FIGURE 4. — **The GPR30 C-terminal PDZ motif forms a complex with MAGUKs and AKAP5.** A, lysates of naïve HEK cells (*Mock*, *lane 1*) and HEK cells stably expressing mouse GPR30 (*FLAG-GPR30*, *lane 2*) were immunoblotted (IB) with pan-MAGUK antibody or first immunoprecipitated (IP) with M2 FLAG Ab beads and then IB with pan-MAGUK Ab (*lanes 3* and 4). Lysates of HEK cells transfected without (*Mock*, *lanes 5*, 8, and 10) and with human GPR30 (*lanes 6* and 11), GPR30ΔSSAV (*lane 7*), or β1-AR (*lanes 9* and 12) were immunoprecipitated with M2 FLAG Ab beads and then immunoblotted with pan MAGUK Ab (*lanes 5–9*) or SAP97 Ab (*lanes 10–12*). Lysates of HEK cells transfected with PSD-95 without (*lane 13*) and with human GPR30 (*lane 14*) or GPR30ΔSSAV (*lane 15*) were immunoprecipitated with GPR30 Ab-protein G beads and then immunoblotted with pan-MAGUK Ab. B, lysates of HEK cells transfected without (*lane 1*) and with GPR30 (*lane 2*) or GPR30ΔSSAV (*lane 3*) were immunoprecipitated with pan-MAGUK Ab-protein G beads and then immunoblotted with GPR30 Ab. C, lysates of naïve HEK cells (*lane 1*) and HEK cells stably expressing mouse GPR30 (*lane 2*) were immunoblotted with AKAP5 antibody. Lysates of HEK cells transfected with PSD-95 without (*lane 3*) and with human GPR30 (*lane 4*) or GPR30ΔSSAV (*lane 5*) were immunoprecipitated with M2 FLAG Ab beads and then immunoblotted with AKAP5 antibody. D, lysates of MDCK cells were immunoblotted with GPR30 antibody (*lane 1*) or first immunoprecipitated with protein G beads (*lane 2*) or protein G beads bound with GPR30 Ab (*lanes 3* and 7), AKAP5 Ab (*lane 4*), or pan-MAGUK Ab (*lanes 5* and 6) and then immunoblotted with GPR30 Ab (*lanes 2–5*) or pan-MAGUK Ab (*lanes 6* and 7). Molecular weight (M_r) standards (in kilodaltons) are indicated (*arrows* on the *left*). MAGUKs (A and D, *lanes 6* and 7), GPR30 (B and D, *lanes 1–5*), and AKAP5 (C) are indicated (*arrows* on the *right*). The results are representative of experiments performed at least three times.

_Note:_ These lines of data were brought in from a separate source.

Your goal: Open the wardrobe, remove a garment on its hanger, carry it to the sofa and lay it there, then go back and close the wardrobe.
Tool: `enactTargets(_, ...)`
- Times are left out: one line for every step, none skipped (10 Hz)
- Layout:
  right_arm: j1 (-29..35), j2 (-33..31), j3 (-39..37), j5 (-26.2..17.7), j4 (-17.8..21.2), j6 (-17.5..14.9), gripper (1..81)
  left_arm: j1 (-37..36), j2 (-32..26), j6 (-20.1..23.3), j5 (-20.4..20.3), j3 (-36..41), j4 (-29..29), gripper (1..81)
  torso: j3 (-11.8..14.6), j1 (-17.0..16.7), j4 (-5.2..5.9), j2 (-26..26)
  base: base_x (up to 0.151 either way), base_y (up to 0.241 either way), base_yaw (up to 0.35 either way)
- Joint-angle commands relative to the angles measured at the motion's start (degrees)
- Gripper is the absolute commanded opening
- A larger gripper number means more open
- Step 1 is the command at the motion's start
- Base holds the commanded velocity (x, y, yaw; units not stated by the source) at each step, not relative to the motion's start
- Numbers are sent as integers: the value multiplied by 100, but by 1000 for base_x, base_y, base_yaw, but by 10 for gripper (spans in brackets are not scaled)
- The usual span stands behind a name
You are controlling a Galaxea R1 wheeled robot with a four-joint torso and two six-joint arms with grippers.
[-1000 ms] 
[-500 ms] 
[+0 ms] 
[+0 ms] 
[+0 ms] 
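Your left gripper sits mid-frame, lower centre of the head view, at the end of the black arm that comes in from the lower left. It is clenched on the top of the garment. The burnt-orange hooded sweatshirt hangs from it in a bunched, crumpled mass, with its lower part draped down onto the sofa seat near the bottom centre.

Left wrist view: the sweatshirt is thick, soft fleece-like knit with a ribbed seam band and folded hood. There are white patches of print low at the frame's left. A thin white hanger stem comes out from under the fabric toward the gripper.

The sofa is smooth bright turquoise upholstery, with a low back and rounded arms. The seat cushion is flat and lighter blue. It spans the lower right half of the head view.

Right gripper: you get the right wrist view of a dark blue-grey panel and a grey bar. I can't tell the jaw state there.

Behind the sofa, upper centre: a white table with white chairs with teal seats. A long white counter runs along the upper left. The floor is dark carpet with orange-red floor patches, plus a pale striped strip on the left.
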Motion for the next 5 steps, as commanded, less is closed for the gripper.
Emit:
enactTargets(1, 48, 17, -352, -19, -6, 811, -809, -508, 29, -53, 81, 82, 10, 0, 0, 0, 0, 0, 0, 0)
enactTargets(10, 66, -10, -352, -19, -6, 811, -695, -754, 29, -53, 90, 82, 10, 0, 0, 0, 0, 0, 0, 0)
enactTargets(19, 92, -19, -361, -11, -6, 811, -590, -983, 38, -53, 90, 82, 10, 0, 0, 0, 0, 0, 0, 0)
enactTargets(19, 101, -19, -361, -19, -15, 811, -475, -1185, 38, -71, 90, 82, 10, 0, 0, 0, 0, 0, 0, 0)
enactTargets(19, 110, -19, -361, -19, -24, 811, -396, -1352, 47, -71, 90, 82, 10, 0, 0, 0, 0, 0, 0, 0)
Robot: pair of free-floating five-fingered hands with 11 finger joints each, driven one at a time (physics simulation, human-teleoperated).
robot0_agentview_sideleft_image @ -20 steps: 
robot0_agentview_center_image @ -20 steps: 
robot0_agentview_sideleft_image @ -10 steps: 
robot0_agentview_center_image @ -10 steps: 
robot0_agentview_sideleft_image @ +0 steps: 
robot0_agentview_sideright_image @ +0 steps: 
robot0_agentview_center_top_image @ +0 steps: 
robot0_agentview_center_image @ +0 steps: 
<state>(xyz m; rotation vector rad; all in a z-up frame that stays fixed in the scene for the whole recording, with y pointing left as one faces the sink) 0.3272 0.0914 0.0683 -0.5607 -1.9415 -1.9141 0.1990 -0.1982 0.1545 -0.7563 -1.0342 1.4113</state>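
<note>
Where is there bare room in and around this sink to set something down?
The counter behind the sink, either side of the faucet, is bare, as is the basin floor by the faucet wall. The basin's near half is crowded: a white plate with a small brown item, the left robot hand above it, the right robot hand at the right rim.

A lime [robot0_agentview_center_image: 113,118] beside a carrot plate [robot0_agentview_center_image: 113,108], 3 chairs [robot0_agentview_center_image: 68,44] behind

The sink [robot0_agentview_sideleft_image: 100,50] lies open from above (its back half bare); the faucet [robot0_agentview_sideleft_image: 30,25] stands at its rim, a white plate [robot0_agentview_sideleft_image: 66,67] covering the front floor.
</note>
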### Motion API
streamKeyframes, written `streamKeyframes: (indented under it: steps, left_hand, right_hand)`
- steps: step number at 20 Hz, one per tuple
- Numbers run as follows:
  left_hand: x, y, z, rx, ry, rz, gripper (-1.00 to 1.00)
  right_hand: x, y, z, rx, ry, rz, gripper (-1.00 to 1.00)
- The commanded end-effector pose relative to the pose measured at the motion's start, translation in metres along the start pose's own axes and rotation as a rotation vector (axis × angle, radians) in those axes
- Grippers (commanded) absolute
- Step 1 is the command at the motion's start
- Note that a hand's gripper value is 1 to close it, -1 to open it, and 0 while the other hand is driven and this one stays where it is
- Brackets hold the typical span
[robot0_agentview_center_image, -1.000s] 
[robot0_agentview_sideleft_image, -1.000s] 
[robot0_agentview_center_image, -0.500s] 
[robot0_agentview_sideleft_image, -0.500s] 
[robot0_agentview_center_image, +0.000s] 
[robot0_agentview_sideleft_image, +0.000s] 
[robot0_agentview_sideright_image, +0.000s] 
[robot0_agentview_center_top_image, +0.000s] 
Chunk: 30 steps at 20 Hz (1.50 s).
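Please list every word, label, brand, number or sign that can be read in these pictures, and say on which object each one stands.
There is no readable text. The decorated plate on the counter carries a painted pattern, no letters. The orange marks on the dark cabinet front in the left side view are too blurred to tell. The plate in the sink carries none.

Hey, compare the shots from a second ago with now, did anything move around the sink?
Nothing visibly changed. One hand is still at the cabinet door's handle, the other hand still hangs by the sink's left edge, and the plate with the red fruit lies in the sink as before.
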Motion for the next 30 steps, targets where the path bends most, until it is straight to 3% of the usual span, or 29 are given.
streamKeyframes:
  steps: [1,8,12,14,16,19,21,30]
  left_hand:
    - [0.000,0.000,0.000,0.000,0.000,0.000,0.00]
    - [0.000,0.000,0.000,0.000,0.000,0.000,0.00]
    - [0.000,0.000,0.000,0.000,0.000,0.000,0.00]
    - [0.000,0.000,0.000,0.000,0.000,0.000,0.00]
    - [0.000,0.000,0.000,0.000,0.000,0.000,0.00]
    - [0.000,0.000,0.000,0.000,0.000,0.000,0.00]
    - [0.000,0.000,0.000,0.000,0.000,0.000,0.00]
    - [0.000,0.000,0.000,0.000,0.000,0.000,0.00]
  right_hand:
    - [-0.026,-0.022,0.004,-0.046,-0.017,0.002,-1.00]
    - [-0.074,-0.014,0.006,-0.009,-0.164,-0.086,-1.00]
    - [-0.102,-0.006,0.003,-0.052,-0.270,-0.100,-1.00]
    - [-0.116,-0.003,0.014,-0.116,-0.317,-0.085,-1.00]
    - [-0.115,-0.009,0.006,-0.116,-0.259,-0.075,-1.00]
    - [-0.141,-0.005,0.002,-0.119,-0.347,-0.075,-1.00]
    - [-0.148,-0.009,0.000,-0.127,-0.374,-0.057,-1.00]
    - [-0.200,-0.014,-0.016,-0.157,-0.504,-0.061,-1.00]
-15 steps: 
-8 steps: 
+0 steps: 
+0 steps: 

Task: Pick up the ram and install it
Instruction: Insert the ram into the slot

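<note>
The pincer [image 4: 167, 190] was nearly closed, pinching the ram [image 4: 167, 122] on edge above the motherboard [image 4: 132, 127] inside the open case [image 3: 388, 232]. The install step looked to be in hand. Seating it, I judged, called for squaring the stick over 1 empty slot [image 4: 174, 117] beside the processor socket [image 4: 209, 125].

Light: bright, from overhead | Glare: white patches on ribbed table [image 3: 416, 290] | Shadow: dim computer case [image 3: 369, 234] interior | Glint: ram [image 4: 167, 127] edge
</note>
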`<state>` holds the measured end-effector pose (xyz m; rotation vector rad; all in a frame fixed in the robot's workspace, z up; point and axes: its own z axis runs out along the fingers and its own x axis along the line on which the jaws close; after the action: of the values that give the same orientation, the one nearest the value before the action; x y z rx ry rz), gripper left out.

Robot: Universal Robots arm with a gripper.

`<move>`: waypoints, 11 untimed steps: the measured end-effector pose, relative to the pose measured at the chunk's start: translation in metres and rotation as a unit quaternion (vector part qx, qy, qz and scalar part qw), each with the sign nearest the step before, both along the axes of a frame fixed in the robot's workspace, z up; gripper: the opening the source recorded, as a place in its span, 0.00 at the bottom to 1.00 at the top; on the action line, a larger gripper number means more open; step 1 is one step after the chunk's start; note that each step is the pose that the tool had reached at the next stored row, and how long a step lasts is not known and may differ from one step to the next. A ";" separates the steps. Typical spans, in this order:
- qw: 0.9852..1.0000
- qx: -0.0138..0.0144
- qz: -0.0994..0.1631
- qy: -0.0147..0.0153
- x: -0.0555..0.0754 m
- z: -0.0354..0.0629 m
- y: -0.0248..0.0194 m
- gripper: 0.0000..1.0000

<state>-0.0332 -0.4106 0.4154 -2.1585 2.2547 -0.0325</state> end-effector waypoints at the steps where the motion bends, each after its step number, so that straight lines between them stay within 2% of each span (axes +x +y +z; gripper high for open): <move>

We also assessed whether native GPR30 in MDCK cells (Fig. 4D, lanes 1 and 3) forms a complex with a native MAGUK and AKAP5. Indeed, immunoprecipitation of native MAGUKs and AKAP5 from these cells coprecipitated a small but significant amount of native GPR30 (Fig. 4D, lanes 4 and 5). Consistent with these results, immunoprecipitation of native GPR30 coprecipitated native MAGUKs (Fig. 4D, lanes 6 and 7). Therefore, both recombinant and native GPR30 form complexes with a MAGUK and AKAP5.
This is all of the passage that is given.